TODO Link to YouTube playlist. Course focused on the numerical algorithms used in machine learning, and treating the computations as machine learning problems themselves.

## Content

### Introduction

Modern machine learning (ML) brings together data and our models using computations. Compared to rule-based AI, modern ML use numerical computation.

Numerical methods (e.g. conjugate gradients, linear system solvers) are different than atomic operations (e.g. trigonometric functions, exponentials and logarithms).

Numerical computations are not as straightforward as how the corresponding mathematical formula may make them look like, for e.g. matrix inversion should always done using Cholesky decomposition.

Matrix inversion itself is often touted as having cubic complexity, but given the right structure, we could get up to exponential speed ups - not to mention the cost is not cubic if we tolerate imprecise computations.

Simulation is another area where numerical computations are used - simulations estimate the trajectory of a dynamical system, and include Ordinary Differential Equations (ODEs), Partial Differential Equations (PDEs), differential algebraic equation. They are useful when we know about some structure of a prediction task, where off the shelf deep learning and kernel machines may not work, e.g. SIR model with COVID-19 data. We will see later that simulation is inference from information operators.

Integration is an important problem that comes in areas such as Bayesian inference. Classical quadrature rules are the go-to numerical methods, which work well in low dimensions. These can be thought of as a form of Gaussian Process (GP) regression.

Much of modern ML is based on minimizing some loss function. This is an optimization task, and the availability of differentiable programming allows us to use gradient-based optimization algorithms like Gradient Descent (GD). In practice we use Stochastic Gradient Descent (SGD) which uses a uniform random sample instead of all data points to get the gradient. This means each gradient in SGD is a realization of a random vector, whose mean is the gradient over all data points. This random vector is Gaussian. (#TODO Think a bit more on that variance).
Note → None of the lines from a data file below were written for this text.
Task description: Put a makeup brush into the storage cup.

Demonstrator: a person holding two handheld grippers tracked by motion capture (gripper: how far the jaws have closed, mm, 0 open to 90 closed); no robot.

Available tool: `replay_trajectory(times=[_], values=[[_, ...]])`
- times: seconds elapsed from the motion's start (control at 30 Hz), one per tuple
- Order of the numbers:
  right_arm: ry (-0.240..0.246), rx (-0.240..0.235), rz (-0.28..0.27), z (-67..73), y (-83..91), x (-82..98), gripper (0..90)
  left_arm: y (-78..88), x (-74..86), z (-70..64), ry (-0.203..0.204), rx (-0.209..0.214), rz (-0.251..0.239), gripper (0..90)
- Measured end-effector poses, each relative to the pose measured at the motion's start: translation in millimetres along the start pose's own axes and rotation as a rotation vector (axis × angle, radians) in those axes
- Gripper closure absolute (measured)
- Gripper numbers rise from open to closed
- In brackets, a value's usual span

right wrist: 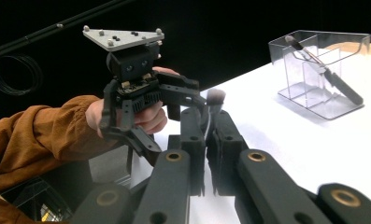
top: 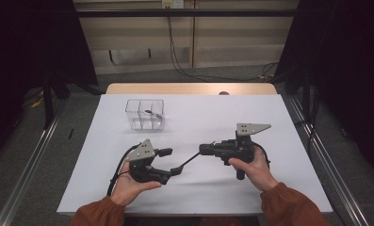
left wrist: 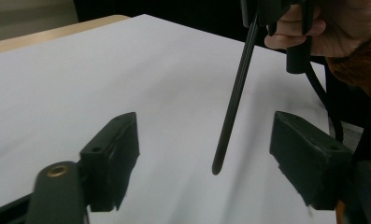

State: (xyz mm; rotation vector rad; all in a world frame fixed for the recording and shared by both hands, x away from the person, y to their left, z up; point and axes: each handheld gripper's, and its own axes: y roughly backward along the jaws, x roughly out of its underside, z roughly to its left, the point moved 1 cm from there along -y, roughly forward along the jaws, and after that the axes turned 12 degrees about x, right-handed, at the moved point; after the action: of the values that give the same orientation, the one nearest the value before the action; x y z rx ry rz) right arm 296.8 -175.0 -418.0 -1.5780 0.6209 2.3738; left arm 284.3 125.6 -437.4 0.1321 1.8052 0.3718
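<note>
A slim black makeup brush (top: 189, 160) lies level between my two grippers above the white tabletop (top: 250, 113). My right gripper (top: 204, 149) is shut on the end with the bristles, and the fuzzy brush head (right wrist: 216, 96) pokes out past its jaws (right wrist: 210, 121). The black handle (left wrist: 234, 98) runs toward my left gripper (top: 171, 161). Its tip hangs between the left jaws (left wrist: 206, 154), which stand wide apart and do not touch it.
A clear plastic organiser (top: 144, 114) with several compartments stands at the back left of the table and holds another brush (right wrist: 325, 74). A wooden table edge (top: 189, 88) runs behind the white sheet. Metal rails flank the table on the floor.
</note>
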Motion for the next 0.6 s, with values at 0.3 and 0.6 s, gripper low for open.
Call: replay_trajectory(times=[0.3,0.6], values=[[0.019,0.009,0.015,-0.4,3.1,-2.8,86.0,4.1,-3.1,3.7,0.024,-0.002,-0.012,3.0],[0.021,0.007,0.056,-0.2,4.7,-6.2,86.1,4.5,-7.0,3.2,0.013,-0.008,-0.009,1.7]])
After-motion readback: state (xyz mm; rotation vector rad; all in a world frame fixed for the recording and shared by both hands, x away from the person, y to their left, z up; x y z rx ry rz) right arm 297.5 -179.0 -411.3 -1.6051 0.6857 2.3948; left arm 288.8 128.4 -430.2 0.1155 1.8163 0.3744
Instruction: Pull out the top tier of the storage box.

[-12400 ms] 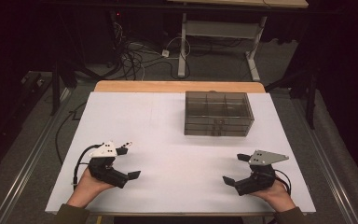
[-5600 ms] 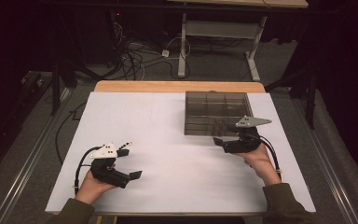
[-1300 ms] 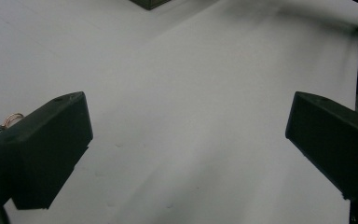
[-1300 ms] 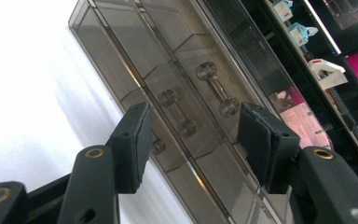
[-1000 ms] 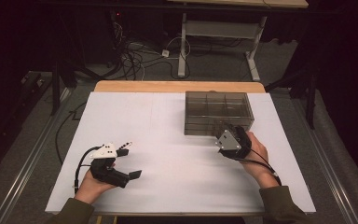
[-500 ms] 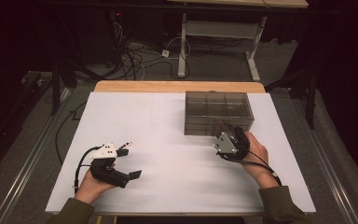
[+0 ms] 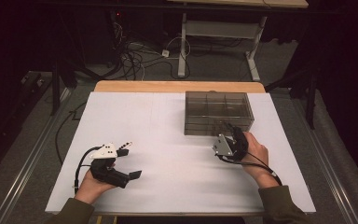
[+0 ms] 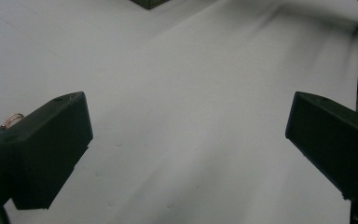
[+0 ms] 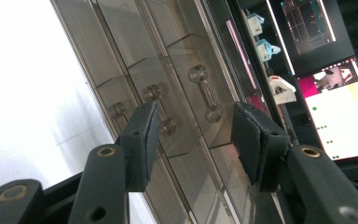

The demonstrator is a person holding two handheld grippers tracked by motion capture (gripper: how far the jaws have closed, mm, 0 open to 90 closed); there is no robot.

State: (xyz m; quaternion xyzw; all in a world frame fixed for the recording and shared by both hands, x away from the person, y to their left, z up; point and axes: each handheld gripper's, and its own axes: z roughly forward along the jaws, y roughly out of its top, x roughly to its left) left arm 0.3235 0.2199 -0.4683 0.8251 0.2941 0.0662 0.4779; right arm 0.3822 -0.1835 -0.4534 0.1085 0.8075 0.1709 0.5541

Overall training deep networks with SGD is considerably more cumbersome than for e.g. using the LBFGS algorithm.

A common pattern arises - we can treat a numerical method as an algorithm that infers a latent quantity from tractable observations. This is also what Bayesian inference does. The difference is the data comes from the chip instead of the disk - so the tools we use to train machines are also machines themselves.